Question

A piece of wire 32cm Long is cut into two parts. Each part is bent to form a square. Given that the total area of the two squares is 34cm square, find the perimeter of each square

Answer 1

The possible perimeters for the squares are 20 cm and 12 cm, depending on how the wire is cut.

Let's denote the length of one part of the wire as x and the length of the other part as 32−x. Each part is bent to form a square.

The perimeter (P) of a square is given by 4 × side length.

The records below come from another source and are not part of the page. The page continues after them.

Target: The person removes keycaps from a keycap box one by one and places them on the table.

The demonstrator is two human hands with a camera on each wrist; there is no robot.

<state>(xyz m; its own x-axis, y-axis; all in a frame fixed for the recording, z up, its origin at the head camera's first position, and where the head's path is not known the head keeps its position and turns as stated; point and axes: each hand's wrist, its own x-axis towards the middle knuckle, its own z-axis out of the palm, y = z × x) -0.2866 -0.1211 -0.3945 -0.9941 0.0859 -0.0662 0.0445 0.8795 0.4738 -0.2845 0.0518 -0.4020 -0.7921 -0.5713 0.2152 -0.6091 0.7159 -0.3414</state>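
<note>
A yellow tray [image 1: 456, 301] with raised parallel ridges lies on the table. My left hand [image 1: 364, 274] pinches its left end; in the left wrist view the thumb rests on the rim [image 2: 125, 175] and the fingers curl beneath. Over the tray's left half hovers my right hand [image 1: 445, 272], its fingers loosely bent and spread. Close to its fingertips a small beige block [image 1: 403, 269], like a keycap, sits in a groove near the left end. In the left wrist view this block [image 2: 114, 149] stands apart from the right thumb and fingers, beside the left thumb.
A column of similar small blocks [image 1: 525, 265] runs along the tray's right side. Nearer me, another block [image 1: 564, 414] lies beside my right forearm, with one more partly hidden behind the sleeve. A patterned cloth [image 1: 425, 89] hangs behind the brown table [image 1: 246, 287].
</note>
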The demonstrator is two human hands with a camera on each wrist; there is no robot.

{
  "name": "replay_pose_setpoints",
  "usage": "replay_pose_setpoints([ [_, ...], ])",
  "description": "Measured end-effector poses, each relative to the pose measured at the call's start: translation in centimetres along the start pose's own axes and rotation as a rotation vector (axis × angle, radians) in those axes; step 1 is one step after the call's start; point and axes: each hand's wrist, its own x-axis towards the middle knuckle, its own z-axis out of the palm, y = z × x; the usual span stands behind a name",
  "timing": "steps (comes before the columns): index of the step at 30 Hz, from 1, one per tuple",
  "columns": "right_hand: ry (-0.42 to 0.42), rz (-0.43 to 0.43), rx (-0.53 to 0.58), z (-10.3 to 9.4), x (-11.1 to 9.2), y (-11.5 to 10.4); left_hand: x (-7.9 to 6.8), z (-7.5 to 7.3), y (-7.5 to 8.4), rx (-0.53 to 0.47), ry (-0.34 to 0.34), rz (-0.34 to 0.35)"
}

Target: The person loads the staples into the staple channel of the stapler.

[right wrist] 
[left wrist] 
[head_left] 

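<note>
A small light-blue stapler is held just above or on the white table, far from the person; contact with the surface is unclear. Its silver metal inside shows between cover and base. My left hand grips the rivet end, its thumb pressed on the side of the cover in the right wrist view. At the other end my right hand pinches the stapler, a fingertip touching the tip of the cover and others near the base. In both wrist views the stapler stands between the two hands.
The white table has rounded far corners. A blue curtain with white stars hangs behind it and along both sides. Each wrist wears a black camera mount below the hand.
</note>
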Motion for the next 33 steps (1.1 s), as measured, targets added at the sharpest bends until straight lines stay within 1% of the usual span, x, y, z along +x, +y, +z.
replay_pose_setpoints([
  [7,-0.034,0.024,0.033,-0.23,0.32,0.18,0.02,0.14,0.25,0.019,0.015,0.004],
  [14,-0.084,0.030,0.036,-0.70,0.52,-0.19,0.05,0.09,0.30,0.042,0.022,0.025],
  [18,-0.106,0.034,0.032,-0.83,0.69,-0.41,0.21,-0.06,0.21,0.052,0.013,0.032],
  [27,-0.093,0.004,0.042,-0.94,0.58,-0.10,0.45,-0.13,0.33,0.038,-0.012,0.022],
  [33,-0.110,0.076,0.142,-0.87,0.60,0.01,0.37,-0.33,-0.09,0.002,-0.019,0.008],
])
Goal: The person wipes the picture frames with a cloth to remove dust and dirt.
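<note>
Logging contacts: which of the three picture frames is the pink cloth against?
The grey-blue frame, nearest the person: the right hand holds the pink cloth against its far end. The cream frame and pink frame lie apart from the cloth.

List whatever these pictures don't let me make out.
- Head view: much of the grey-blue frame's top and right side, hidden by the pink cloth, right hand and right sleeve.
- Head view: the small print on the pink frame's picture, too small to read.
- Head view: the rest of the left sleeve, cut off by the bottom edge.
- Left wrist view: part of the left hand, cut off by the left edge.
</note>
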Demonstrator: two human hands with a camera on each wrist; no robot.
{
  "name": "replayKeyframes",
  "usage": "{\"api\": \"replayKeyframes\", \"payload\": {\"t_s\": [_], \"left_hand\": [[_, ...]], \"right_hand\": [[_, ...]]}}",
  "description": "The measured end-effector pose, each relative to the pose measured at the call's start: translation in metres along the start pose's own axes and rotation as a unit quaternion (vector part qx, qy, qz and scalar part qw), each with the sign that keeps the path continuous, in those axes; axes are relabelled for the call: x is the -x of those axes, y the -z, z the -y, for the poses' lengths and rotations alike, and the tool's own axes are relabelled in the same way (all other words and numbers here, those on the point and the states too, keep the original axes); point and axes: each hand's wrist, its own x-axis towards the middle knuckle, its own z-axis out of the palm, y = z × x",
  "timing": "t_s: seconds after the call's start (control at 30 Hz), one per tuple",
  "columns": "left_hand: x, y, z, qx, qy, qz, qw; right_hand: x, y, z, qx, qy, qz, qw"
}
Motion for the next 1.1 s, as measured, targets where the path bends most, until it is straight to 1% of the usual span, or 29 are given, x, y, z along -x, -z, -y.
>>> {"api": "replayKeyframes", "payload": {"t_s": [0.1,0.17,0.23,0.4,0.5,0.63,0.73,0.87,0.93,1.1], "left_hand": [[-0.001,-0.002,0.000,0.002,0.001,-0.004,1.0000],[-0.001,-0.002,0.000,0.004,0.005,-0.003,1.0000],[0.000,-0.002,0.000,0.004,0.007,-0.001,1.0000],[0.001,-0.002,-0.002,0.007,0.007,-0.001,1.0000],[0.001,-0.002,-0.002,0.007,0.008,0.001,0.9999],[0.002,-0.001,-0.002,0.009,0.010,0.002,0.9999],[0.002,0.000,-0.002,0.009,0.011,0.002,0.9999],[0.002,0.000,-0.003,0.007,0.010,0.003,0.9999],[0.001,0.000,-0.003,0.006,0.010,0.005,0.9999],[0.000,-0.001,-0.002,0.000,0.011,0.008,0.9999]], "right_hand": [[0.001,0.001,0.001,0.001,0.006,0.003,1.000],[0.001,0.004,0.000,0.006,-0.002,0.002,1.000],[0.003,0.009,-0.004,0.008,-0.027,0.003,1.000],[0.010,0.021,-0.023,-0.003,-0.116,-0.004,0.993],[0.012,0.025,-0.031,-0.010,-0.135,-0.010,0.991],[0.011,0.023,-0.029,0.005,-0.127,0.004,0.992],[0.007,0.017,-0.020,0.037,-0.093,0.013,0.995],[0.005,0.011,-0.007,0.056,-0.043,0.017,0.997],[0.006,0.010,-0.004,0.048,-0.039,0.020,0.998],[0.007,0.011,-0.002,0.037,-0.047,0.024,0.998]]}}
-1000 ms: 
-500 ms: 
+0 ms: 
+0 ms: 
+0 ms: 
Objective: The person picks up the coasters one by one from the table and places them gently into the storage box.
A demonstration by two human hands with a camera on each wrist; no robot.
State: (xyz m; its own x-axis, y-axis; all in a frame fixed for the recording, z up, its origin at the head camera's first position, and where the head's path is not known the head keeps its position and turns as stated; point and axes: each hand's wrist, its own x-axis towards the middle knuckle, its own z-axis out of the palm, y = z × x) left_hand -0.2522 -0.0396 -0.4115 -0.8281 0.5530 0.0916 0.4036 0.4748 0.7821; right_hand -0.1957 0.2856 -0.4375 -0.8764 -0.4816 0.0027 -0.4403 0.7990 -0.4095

The side length of the first square (
`S_1` ) is x/4, and the side length of the second square (
`S_2` ) is (32−x)/4.

The total area of the two squares is given as
`34cm^2` , so we can write the equation:

`S^2_1 + S^2_2 = 34`

Substitute the expressions for
`S_1 and S_2` :

`((x)/(4))^2 + (((32-x))/(4))^2 =34`

Now, solve for x:

`(x^2)/(16) + ((32-x)^2)/(4) =34`

Multiply both sides by 16 to get rid of the denominators:

`x^2 +(32-x)^2=544`

Expand and simplify:

`x^2+1024-64x+x^2 =544`

Combine like terms:

−64x+480=0

Divide the entire equation by 2 to simplify:

−32x+240=0

Now, factor the quadratic equation:

(x−20)(x−12)=0

So, x=20 or x=12.

If x=20, the lengths of the two parts are 20 cm and

32−20=12 cm.

If x=12, the lengths of the two parts are 12 cm and

32−12=20 cm.

Now, we can find the perimeter of each square by multiplying the side length by 4:

For x=20, the perimeter is
`4 * (20)/(4) = 20 cm`

For x=12, the perimeter is
`4 * (12)/(4) = 12 cm`

So, the possible perimeters for the squares are 20 cm and 12 cm, depending on how the wire is cut.

Answer 2

We can get two equations for the two unknowns by using the fact that the perimeters sum to the original length, and that the square's areas are the sum of the squares of the side lengths.